"There's really no reason to visit Bergamo," my Italian classmates back in high school told me.
After a return to Italy, finding the beauty of Bergamo
A return to Italy proves that this gem is worth a visit after all — and a great base for day trips to mountains and Milan.
By and photos by Eric Dregni
I spent my senior year in the northern Italian city of Brescia, and my friends and host family there seemed offended at my suggestion of taking a day trip to the neighboring city. I explained that I wanted to visit the hill town of the "Città Alta," the medieval "high city" of Bergamo, since Lombardia only had a handful of hill towns.
"What's wrong with Brescia? We have a castle and Roman ruins … " was the inevitable response as my loyalty was called into question. It didn't help that Brescia's soccer club is mortal enemies with the Atalanta team from Bergamo.

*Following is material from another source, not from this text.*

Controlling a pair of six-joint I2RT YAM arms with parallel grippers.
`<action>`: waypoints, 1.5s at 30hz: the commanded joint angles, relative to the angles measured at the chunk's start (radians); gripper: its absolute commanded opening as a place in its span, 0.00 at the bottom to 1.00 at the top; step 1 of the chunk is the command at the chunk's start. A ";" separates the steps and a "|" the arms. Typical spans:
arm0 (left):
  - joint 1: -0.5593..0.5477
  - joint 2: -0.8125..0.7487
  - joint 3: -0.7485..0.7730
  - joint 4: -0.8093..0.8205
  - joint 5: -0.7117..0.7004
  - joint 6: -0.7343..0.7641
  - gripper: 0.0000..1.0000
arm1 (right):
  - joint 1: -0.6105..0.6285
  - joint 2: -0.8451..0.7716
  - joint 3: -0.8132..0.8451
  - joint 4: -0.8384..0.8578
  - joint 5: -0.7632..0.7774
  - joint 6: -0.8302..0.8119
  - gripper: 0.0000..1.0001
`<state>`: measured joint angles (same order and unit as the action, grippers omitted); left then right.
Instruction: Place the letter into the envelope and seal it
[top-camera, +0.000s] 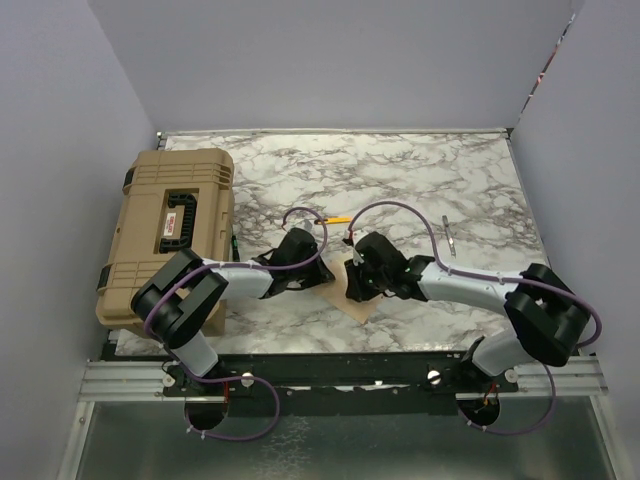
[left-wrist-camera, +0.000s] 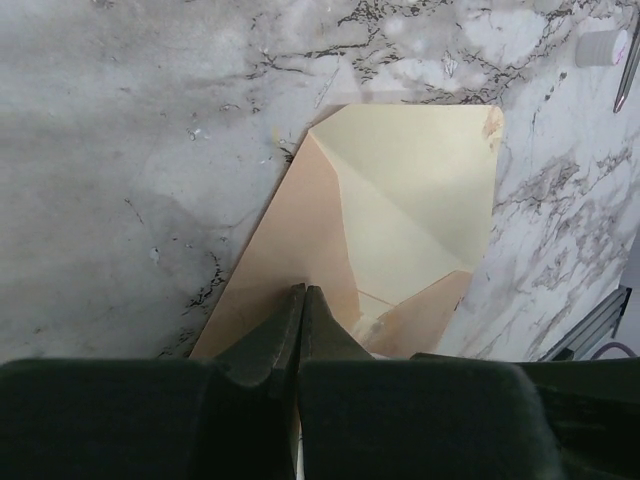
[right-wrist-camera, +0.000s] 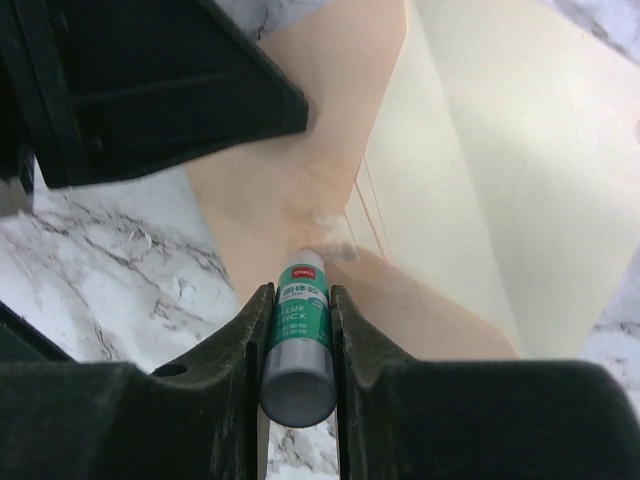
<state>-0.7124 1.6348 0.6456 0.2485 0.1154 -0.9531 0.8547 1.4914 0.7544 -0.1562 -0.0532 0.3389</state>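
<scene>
The envelope (left-wrist-camera: 400, 200) is lying flat on the marble table (top-camera: 400, 180) with its triangular flap folded open, so the paler cream inside is showing beside the tan body. The letter is not standing out as a separate sheet in any view (whether it is sitting inside cannot be told). The left gripper (left-wrist-camera: 300, 300) is pressing its fingertips onto the tan part of the envelope, jaws closed flat against each other with no gap. The right gripper (right-wrist-camera: 300, 292) is clamping a green-and-white glue stick (right-wrist-camera: 298, 330) between its fingers, and the stick's tip is touching the tan paper close to where the cream flap begins.

A tan hard case (top-camera: 170, 235) is sitting at the table's left edge with its lid down, so its contents are hidden.

The envelope is lying near the table's front edge, between the two wrists, which are crowding it from both sides. Behind them a short yellow object (top-camera: 338, 219) is resting just beyond the grippers, and a slim metal item (top-camera: 450, 240) is lying to the right, well apart from the envelope. Bare marble is stretching away toward the back and right edges.
</scene>
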 joint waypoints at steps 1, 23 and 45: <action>0.011 0.020 -0.043 -0.105 0.001 0.010 0.00 | 0.009 -0.051 -0.041 -0.118 0.039 -0.010 0.01; 0.015 0.027 -0.049 -0.090 0.013 0.016 0.00 | 0.009 -0.041 0.003 -0.233 0.094 0.096 0.01; 0.015 0.045 -0.036 -0.080 0.023 0.021 0.00 | 0.008 -0.002 0.009 -0.175 0.092 0.123 0.01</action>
<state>-0.7013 1.6379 0.6315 0.2726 0.1493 -0.9619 0.8581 1.5429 0.8261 -0.2298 -0.0002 0.4309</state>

I suggested visiting Lake Como near Bergamo, but my Bresciani friends snapped back, "We have Lago di Garda, the biggest and most beautiful lake in Italy. Who needs Como?"
Now, years later, a group of graduate students from St. Paul wanted me to lead them to Italy. I refused the usual itinerary of Florence, Venice and Rome. Instead, we followed my dream itinerary. Finally I had my chance to tour Bergamo — without need to tell my friends and host family in Brescia that I was being a traitor.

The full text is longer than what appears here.